Not calibrated prevalence, not ground truth. Human validation pending. Learned from the 10,348 direct Codex labels and 10,348 direct Gemma labels. Candidate is the union of thresholded teacher heads; consensus is their intersection. These outputs are machine_predicted_unvalidated and are not human labels or direct frontier model labels.
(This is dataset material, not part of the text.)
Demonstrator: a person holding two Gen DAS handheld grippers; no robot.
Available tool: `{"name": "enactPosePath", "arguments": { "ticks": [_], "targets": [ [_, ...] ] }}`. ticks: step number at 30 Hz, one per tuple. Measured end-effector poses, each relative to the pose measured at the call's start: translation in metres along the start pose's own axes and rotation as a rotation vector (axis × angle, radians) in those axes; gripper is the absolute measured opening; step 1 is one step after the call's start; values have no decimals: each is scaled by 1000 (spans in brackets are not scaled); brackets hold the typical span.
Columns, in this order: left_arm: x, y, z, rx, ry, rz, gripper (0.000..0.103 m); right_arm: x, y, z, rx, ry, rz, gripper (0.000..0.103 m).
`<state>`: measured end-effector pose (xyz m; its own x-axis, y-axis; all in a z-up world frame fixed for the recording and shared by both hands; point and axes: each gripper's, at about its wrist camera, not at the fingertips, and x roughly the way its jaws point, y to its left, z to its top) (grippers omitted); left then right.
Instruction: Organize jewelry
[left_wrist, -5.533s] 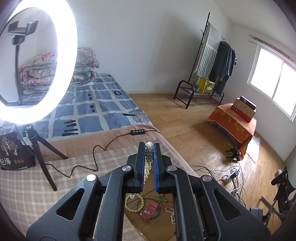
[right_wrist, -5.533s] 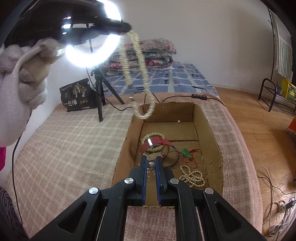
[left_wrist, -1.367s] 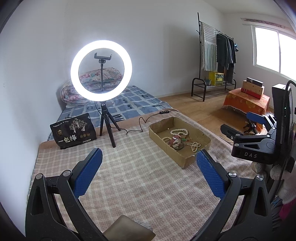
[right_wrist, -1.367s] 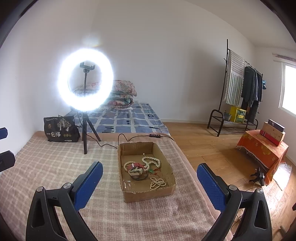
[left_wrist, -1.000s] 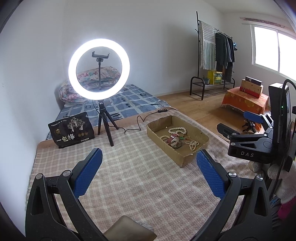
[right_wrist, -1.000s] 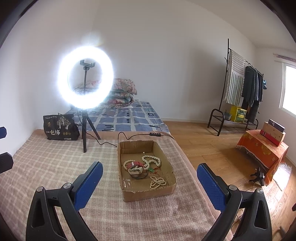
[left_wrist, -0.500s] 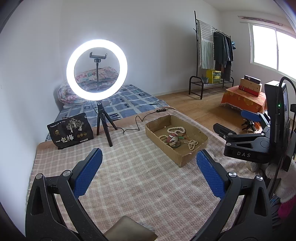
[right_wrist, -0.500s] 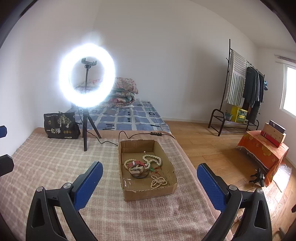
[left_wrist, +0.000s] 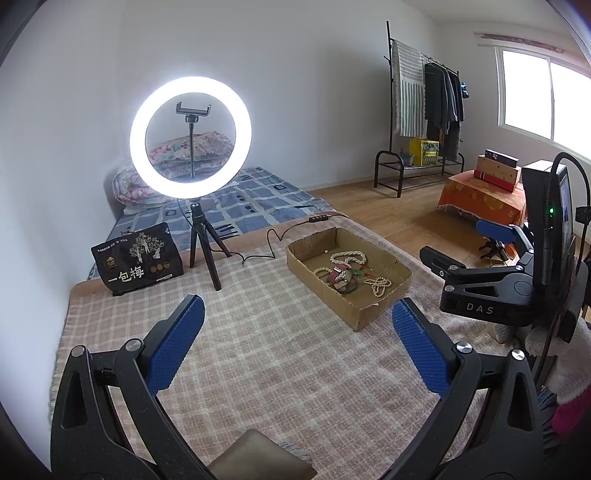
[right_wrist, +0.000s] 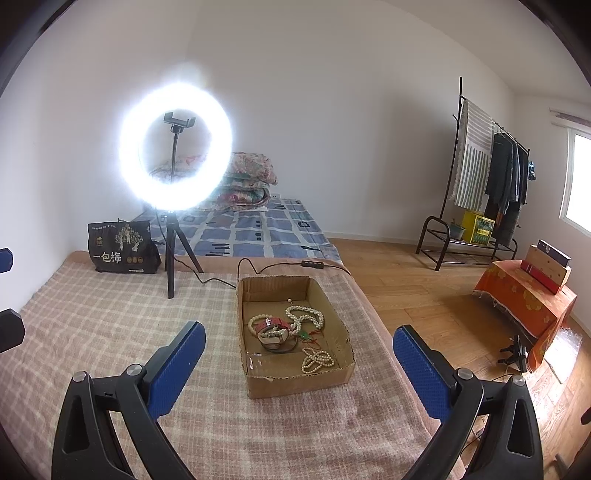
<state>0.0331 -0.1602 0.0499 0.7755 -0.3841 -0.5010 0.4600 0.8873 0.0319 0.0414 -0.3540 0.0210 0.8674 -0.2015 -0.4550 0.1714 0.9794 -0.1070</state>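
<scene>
Nearest: left gripper (left_wrist: 295, 339) and right gripper (right_wrist: 297, 363), both spread wide, grasping nothing. Farther, on checked blanket (right_wrist: 110, 317): cardboard box (right_wrist: 295, 382) holding bead necklaces (right_wrist: 304, 315). Beyond, far left: lit ring light (right_wrist: 175, 146).

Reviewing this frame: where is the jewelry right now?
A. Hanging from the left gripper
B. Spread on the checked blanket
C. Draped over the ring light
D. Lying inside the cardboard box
D: the bead strands and red-strapped watch lie inside the cardboard box, and both grippers are open and empty.
</scene>
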Motion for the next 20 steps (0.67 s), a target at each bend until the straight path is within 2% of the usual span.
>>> {"name": "enactPosePath", "arguments": {
  "ticks": [12,20],
  "targets": [
    [2,0,-2,-4,11,3,103,0,1,-4,-13,6,2,103],
    [4,2,-4,1,-2,32,103,2,7,-3,-45,12,3,103]
  ]
}}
metaresearch head score (Codex)0.000
metaresearch head score (Gemma)0.001
Version: codex-gemma-dda1882f352aValidation status: machine_predicted_unvalidated
Candidate categoriesnone
Consensus categoriesnone
DomainCandidate signal: none · Consensus signal: none
Study designCandidate signal: Bench or experimental · Consensus signal: none
GenreCandidate signal: Methods · Consensus signal: none
Teacher disagreement score0.939
Threshold uncertainty score0.698

Codex and Gemma teacher scores by category

CategoryCodexGemma
Metaresearch0.0000.001
Meta-epidemiology (narrow)0.0000.000
Meta-epidemiology (broad)0.0000.000
Bibliometrics0.0000.000
Science and technology studies0.0000.000
Scholarly communication0.0000.000
Open science0.0000.000
Research integrity0.0000.001
Insufficient payload (model declined to judge)0.0000.000

Machine scores (provisional)

The two teacher heads of the student model, read on this work. A score orders the frame for review; it never asserts a category, and the validation status ships verbatim with every row.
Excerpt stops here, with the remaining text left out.